En este mes los equipos directivos pueden:
  • Identificar secciones que es prioritario acompañar por tener alumnos en situación de riesgo. Seguramente los docentes de esas secciones necesiten una mano para definir estrategias de enseñanza para que este último tramo redunde en mejores aprendizajes. La experiencia de otros docentes y años, y del mismo equipo directivo es un recurso invaluable para avanzar en este sentido.
  • Orientar a cada docente para formalizar el recorte de contenidos que se pondrá en juego en las instancias de evaluación. En este proceso puede ser útil volver sobre las planificaciones para identificar con claridad qué contenidos pudieron darse y de qué modo, y cuales no han alcanzado a ver en la profundidad pretendida. De todo aquello que sí se ha trabajado con los alumnos: ¿Cuáles son “contenidos irrenunciables”? Un criterio para determinar lo central es identificar aquellos saberes y habilidades sobre los cuales se construyen los siguientes aprendizajes, es decir, aquellos necesarios como andamiaje para seguir avanzando.

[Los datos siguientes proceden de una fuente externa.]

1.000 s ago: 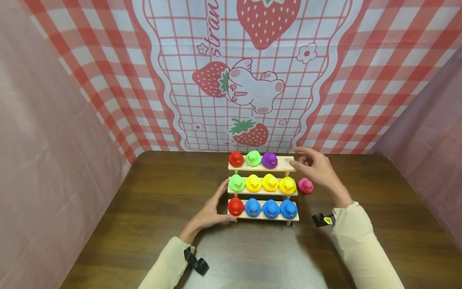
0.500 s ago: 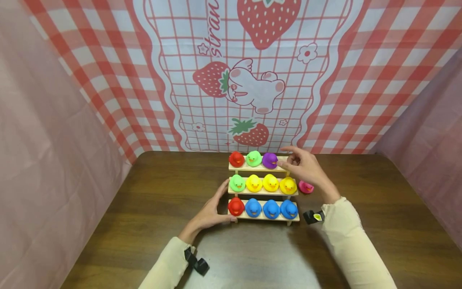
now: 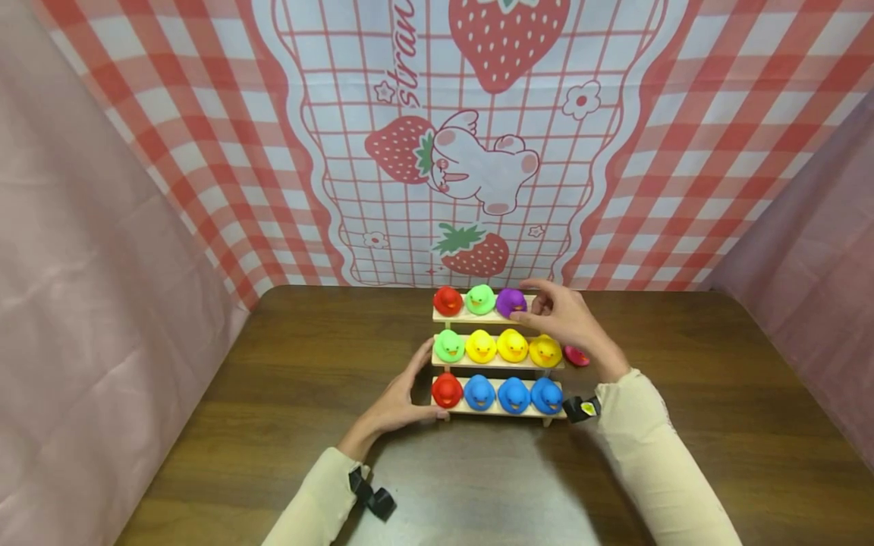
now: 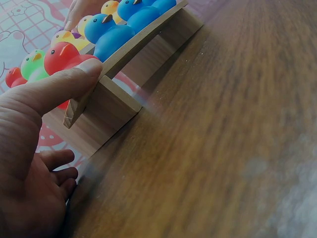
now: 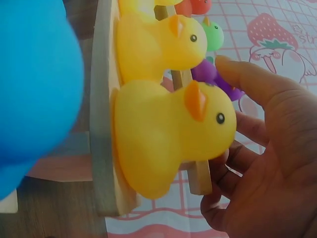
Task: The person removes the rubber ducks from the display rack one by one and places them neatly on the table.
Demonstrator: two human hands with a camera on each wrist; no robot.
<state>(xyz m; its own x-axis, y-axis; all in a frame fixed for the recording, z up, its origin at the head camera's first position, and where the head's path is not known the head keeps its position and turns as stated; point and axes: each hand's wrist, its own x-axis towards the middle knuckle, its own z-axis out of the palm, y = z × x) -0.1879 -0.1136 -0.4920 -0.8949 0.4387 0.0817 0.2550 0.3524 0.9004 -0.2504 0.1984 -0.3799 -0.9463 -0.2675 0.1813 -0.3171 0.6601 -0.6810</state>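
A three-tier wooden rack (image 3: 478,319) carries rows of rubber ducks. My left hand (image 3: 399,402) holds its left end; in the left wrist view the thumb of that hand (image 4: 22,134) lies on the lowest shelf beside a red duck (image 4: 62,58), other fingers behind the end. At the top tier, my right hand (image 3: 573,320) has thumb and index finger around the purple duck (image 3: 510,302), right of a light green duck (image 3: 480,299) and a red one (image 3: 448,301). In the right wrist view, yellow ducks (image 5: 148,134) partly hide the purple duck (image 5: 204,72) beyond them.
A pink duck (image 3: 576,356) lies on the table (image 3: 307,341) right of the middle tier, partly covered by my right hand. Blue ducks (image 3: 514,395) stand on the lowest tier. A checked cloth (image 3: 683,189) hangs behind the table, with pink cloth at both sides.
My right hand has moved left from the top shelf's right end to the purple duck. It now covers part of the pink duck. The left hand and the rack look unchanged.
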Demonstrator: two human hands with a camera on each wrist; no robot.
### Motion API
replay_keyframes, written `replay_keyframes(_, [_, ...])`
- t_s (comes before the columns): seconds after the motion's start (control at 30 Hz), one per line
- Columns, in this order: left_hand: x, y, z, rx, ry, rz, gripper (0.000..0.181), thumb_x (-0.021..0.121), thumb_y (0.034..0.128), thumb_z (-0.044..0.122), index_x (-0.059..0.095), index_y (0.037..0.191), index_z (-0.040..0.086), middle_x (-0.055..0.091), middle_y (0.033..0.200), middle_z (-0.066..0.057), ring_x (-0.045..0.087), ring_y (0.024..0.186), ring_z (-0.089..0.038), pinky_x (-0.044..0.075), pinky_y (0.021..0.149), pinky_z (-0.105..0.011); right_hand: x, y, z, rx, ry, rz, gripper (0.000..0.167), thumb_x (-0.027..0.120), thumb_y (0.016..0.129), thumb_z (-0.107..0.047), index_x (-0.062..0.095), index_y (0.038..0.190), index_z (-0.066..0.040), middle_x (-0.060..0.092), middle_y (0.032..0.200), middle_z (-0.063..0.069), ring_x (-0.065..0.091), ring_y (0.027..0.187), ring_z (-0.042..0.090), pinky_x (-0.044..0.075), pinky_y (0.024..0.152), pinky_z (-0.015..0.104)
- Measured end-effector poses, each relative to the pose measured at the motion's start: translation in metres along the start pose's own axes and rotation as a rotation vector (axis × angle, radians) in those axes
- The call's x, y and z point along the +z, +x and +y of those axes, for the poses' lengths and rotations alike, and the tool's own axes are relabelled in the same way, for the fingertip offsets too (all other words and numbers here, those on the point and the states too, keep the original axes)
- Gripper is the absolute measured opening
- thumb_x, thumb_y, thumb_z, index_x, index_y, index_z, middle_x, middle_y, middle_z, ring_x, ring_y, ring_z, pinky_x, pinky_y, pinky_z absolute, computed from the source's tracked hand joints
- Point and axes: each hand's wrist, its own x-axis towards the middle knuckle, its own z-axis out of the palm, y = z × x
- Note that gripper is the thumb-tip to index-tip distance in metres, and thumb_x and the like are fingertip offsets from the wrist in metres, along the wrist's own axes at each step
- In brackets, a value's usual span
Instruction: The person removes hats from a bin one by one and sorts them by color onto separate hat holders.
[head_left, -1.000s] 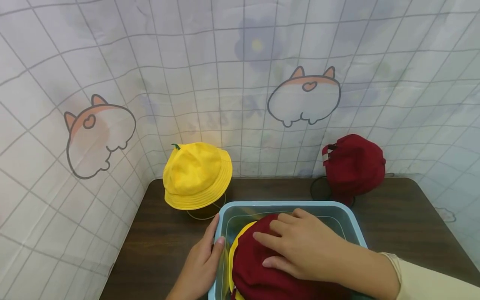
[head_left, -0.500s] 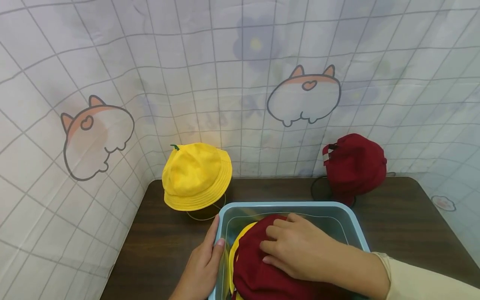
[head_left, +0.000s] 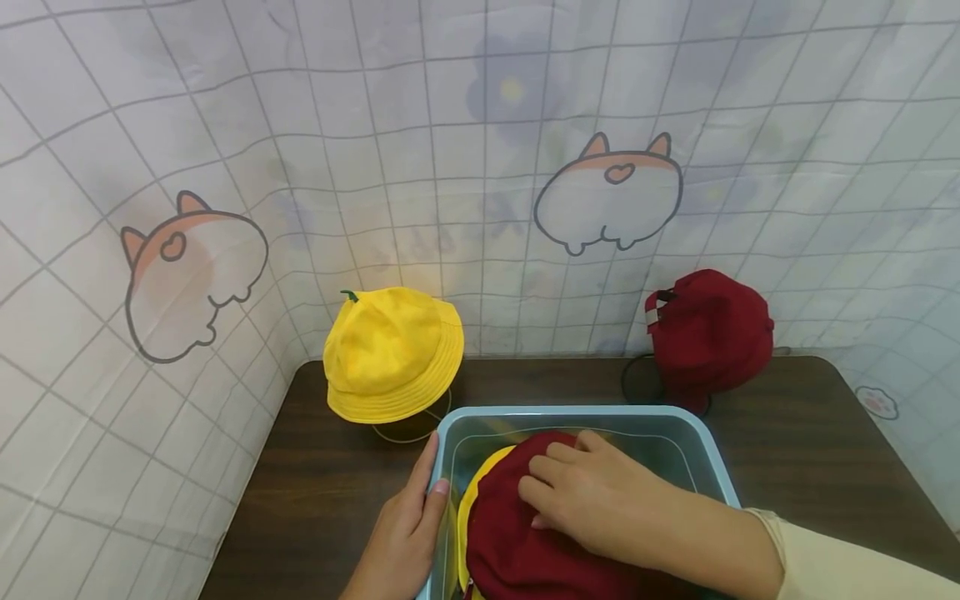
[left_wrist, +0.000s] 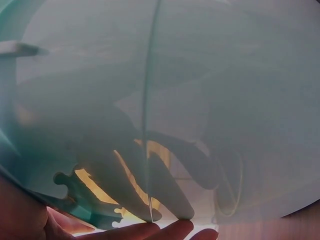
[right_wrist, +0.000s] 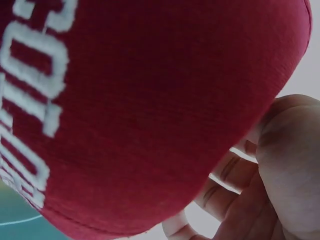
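the left hand lay along the left side of a blue tub, its fingers nearly straight against the outside and its thumb at the rim. the right hand was mostly closed, its bent fingers gripping a maroon cap inside the tub, though their tips were hidden in the head view. white lettering ran across that cap in the right wrist view. a yellow edge showed beside it, on the left. behind the tub, a yellow hat stood to the left and another maroon cap to the right
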Motion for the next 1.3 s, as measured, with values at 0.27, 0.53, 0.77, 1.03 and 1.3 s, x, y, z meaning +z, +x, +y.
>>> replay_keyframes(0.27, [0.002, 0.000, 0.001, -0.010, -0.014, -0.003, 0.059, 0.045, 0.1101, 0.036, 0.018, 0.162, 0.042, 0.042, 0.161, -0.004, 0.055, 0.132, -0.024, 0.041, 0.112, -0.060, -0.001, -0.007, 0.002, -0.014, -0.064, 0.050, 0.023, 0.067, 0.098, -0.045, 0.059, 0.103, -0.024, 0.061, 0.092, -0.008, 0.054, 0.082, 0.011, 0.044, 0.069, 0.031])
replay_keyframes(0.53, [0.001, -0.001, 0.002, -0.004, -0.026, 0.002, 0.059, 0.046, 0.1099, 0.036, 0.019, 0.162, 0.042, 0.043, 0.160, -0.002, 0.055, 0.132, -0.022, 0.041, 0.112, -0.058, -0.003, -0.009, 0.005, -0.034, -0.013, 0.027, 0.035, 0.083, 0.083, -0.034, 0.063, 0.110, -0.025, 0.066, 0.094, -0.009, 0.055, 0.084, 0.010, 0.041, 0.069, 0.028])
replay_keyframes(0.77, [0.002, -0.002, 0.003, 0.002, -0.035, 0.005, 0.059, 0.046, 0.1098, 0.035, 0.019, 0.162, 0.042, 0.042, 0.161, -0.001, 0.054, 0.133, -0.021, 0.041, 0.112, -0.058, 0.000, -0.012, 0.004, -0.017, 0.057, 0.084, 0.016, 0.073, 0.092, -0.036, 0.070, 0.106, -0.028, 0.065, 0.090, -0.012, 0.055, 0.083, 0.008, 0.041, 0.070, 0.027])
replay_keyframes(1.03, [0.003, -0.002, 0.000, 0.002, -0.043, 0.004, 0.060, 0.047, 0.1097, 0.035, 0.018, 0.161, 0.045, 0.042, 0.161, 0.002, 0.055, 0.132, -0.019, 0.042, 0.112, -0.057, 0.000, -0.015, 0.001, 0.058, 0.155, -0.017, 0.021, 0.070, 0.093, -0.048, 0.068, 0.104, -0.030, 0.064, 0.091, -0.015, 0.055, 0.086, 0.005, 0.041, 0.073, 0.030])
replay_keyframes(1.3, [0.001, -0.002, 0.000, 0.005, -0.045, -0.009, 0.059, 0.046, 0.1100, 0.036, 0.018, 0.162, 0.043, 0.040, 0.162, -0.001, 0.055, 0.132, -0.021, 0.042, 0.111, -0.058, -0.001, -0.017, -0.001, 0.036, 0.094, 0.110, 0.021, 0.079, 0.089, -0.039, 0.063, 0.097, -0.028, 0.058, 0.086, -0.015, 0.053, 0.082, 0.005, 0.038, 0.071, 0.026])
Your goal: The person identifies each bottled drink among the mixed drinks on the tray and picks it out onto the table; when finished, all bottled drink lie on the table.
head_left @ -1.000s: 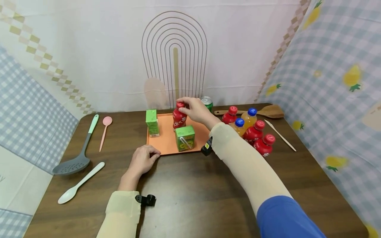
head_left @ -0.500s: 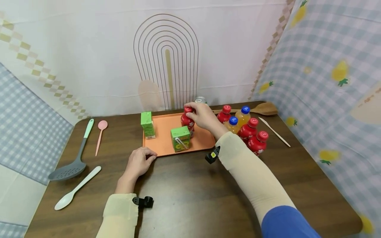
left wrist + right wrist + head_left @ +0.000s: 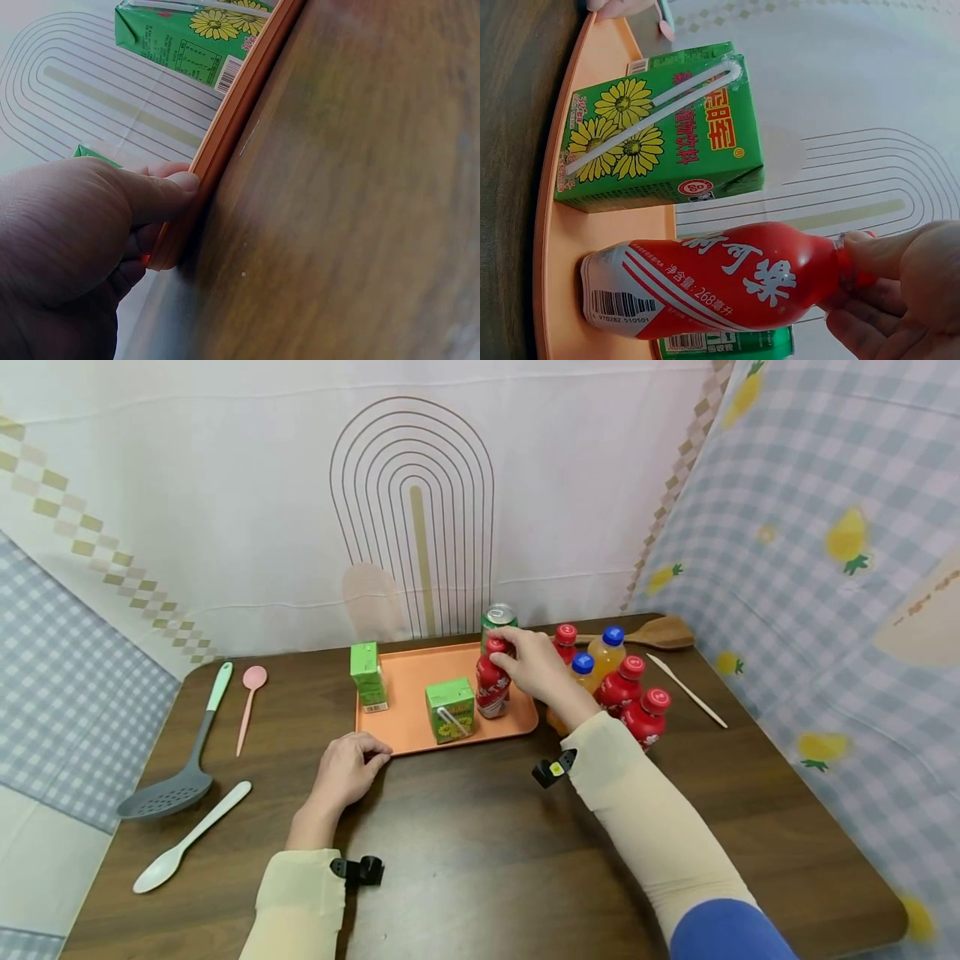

  • Acompañar a los docentes en la planificación de secuencias de repaso. De acuerdo a las características de cada grupo, puede hacerse énfasis en uno u otro tema, y/o definir actividades generales y optativas, dando a cada alumno opciones. En este repaso, es interesante ofrecer a los chicos ejercicios similares a los que se planean tomar en las evaluaciones, de modo que las mismas no supongan una sorpresa o novedad. También, puede armarse una carpeta con recursos, textos, ejercicios y materiales de consulta a la que los alumnos puedan recurrir al momento de estudiar.
  • Motivar a los docentes a realizar un análisis por alumno para aquellos casos que han tenido un desempeño menor al esperado. En ese análisis individualizado resulta importante identificar tanto en qué contenidos necesita apoyo, como aquellos aspectos que sí ha logrado adquirir. Es positivo también registrar qué tipo de estrategias han resultado mejores durante el año con ese alumno, y qué fortalezas e intereses tiene ese chico. La apuesta es encontrar aquellos “hilos” de los cuales poder tomarse para avanzar.
  • Repasar y/o acordar lineamientos institucionales de evaluación. Si existen criterios institucionales definidos transversalmente, es el momento de retomarlos y volver a ponerlos en común. Es interesante abrir el juego a compartir dudas o apreciaciones sobre los mismos y a definir, de manera cada vez más concreta, qué tipo de prácticas de evaluación, que tipo de consignas y qué tipos de devoluciones implican.
  • Pedir a cada docente que explicite y trasparente los criterios de evaluación específicos de su sección y área. En ocasiones, incluso, los mismos alumnos pueden participar de la construcción de los criterios de evaluación como parte de las acciones de repaso. Así, los ayudamos a identificar qué tipo de desempeños esperamos de ellos y a proyectar el estudio de manera más asertiva. Una vía para poder definirlos es describir los desempeños esperados en relación a los temas a evaluar. El trabajo con rubricas que determinan diferentes niveles de logro es especialmente interesante, ya que permite superar las visiones dicotómicas (sabe/no sabe), y da un sustento a las valoraciones y calificaciones que llegarán como resultado.
  • Supervisar y asesorar a los docentes en la elaboración de instrumentos de evaluación. Poder observar junto al docente las consignas que propondrán y analizar, con los criterios de evaluación en mano, qué contenidos y habilidades permiten poner en juego, y de qué manera serán corregidas.

El sentido de estas acciones es maximizar las oportunidades de los alumnos de demostrar lo mucho que saben. Y convertir así el cierre del año en una oportunidad de lograr más y mejores aprendizajes.

¿Qué otras estrategias ponen en juego en sus escuelas?